=== Exercise details ===
Once you reach the line that holds "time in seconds" in the listing below, output it and every line after it through the line that holds "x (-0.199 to", word for word.

=== Provided material ===
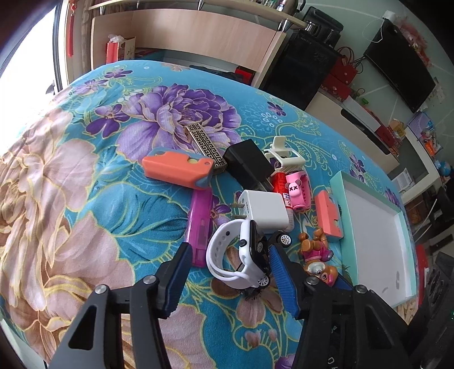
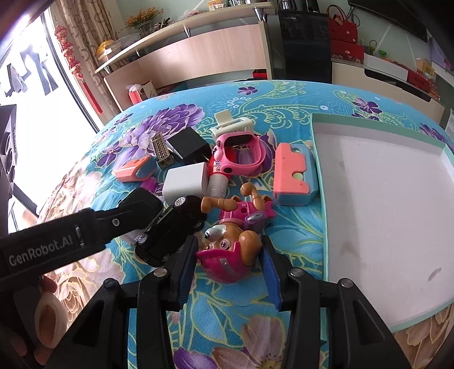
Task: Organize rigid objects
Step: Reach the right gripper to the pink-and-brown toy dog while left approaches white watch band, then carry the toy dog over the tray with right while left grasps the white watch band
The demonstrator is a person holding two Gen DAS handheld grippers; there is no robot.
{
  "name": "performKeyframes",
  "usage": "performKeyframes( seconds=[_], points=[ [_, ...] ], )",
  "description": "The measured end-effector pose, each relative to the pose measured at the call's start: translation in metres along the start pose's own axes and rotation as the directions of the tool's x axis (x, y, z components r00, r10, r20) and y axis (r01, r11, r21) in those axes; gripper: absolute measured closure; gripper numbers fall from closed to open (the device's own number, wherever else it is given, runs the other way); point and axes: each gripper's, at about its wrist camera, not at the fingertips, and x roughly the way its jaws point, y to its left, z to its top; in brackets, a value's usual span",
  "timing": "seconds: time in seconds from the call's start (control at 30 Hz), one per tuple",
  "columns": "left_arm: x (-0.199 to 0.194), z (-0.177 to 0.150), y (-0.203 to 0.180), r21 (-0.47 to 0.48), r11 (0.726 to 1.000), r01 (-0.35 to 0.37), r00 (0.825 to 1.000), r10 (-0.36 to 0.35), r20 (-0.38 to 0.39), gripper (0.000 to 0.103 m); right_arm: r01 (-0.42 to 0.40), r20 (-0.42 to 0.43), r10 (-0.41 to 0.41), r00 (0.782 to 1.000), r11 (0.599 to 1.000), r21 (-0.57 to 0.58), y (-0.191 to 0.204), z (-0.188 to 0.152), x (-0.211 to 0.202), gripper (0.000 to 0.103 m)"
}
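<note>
1. Blue pads of the left gripper (image 1: 227, 272) stand on both sides of a white smartwatch (image 1: 238, 255) lying on a black toy car (image 2: 170, 227); whether they press I cannot tell.
2. The right gripper (image 2: 229, 269) has its jaws spread around a puppy figure (image 2: 235, 238), not touching.
3. Both lie on the floral bed (image 1: 85, 198), near the empty white tray (image 2: 383, 198) at the right edge.

— What sort of place is this?
— A home, a living room by the look of it: a floral blanket (image 1: 85, 176) covers the surface, and a flat television (image 1: 397, 65) hangs on the far right wall.
— Anything else?
— Red gift bags (image 2: 342, 28), curtains (image 2: 82, 25) at the left window and a wooden shelf unit (image 2: 198, 48).
</note>
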Motion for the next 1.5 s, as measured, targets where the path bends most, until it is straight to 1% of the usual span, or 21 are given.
performKeyframes(
  seconds=[0.07, 0.1, 0.27, 0.3, 0.37, 0.47, 0.6, 0.67, 0.7, 0.77, 0.83, 1.0, 1.17, 1.37, 1.5],
  points=[
    [0.001, 0.000, -0.002, 0.011, 1.000, 0.002, 1.000, -0.002, -0.002, 0.047, 0.001, -0.001, -0.001, 1.000, 1.000, 0.003, -0.002, 0.000, 0.001, 0.058],
    [0.002, 0.000, -0.003, 0.019, 1.000, 0.002, 1.000, -0.002, -0.004, 0.052, 0.000, -0.001, 0.000, 1.000, 1.000, 0.004, -0.002, 0.000, 0.000, 0.058],
    [0.009, -0.002, -0.008, 0.044, 0.999, -0.003, 1.000, 0.003, 0.001, 0.056, -0.001, -0.001, 0.001, 1.000, 1.000, 0.006, -0.002, 0.000, 0.000, 0.058],
    [0.009, -0.002, -0.009, 0.049, 0.999, 0.001, 1.000, -0.002, 0.004, 0.060, -0.001, -0.002, 0.001, 1.000, 1.000, 0.006, -0.002, 0.000, 0.000, 0.058],
    [0.010, -0.002, -0.011, 0.054, 0.998, 0.015, 1.000, -0.015, 0.006, 0.064, 0.001, -0.003, -0.001, 1.000, 1.000, 0.005, -0.002, -0.001, 0.000, 0.058],
    [0.014, -0.002, -0.014, 0.067, 0.998, 0.005, 1.000, -0.006, 0.007, 0.064, 0.006, -0.004, -0.006, 1.000, 1.000, 0.001, -0.001, -0.001, 0.001, 0.058],
    [0.016, -0.002, -0.014, 0.065, 0.998, 0.013, 1.000, -0.014, 0.016, 0.064, 0.011, -0.004, -0.011, 1.000, 1.000, -0.003, 0.000, -0.001, 0.001, 0.058],
    [0.016, -0.002, -0.017, 0.083, 0.997, 0.010, 1.000, -0.012, 0.022, 0.065, 0.012, -0.004, -0.012, 1.000, 1.000, -0.005, 0.000, -0.001, 0.002, 0.058],
    [0.016, -0.003, -0.019, 0.095, 0.995, 0.010, 1.000, -0.013, 0.025, 0.069, 0.014, -0.004, -0.014, 1.000, 1.000, -0.007, 0.000, -0.001, 0.002, 0.058],
    [0.015, -0.003, -0.023, 0.115, 0.993, 0.015, 0.999, -0.019, 0.029, 0.075, 0.017, -0.004, -0.017, 1.000, 1.000, -0.010, 0.000, -0.001, 0.002, 0.058],
    [0.015, -0.004, -0.025, 0.125, 0.992, 0.014, 0.999, -0.018, 0.031, 0.078, 0.016, -0.004, -0.016, 1.000, 1.000, -0.010, 0.000, -0.001, 0.002, 0.058],
    [0.011, -0.003, -0.024, 0.114, 0.992, 0.047, 0.998, -0.053, 0.043, 0.078, 0.017, 0.002, -0.017, 1.000, 1.000, -0.010, 0.000, -0.001, 0.001, 0.058],
    [0.002, 0.000, -0.023, 0.107, 0.993, 0.052, 0.994, -0.062, 0.089, 0.078, 0.020, 0.027, -0.020, 0.999, 1.000, -0.006, -0.001, 0.000, -0.003, 0.058],
    [-0.012, 0.003, -0.018, 0.081, 0.995, 0.065, 0.985, -0.077, 0.156, 0.078, 0.008, 0.090, -0.008, 0.996, 1.000, 0.007, -0.003, 0.003, -0.016, 0.059],
    [-0.016, 0.005, -0.016, 0.071, 0.995, 0.068, 0.981, -0.080, 0.180, 0.078, -0.009, 0.159, 0.006, 0.987, 1.000, 0.016, -0.003, 0.006, -0.030, 0.059]
  ],
)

=== Your solution ===
  "timing": "seconds: time in seconds from the call's start (control at 30 Hz), one per tuple",
  "columns": "left_arm: x (-0.199 to 0.194), z (-0.177 to 0.150), y (-0.203 to 0.180), r21 (-0.47 to 0.48), r11 (0.726 to 1.000), r01 (-0.35 to 0.37), r00 (0.825 to 1.000), r10 (-0.36 to 0.35), r20 (-0.38 to 0.39), gripper (0.000 to 0.103 m); right_arm: r01 (-0.42 to 0.40), r20 (-0.42 to 0.43), r10 (-0.41 to 0.41), r00 (0.782 to 1.000), r11 (0.599 to 1.000), r21 (-0.57 to 0.58), y (-0.191 to 0.204), z (-0.188 to 0.152), x (-0.211 to 0.202), gripper (0.000 to 0.103 m)"

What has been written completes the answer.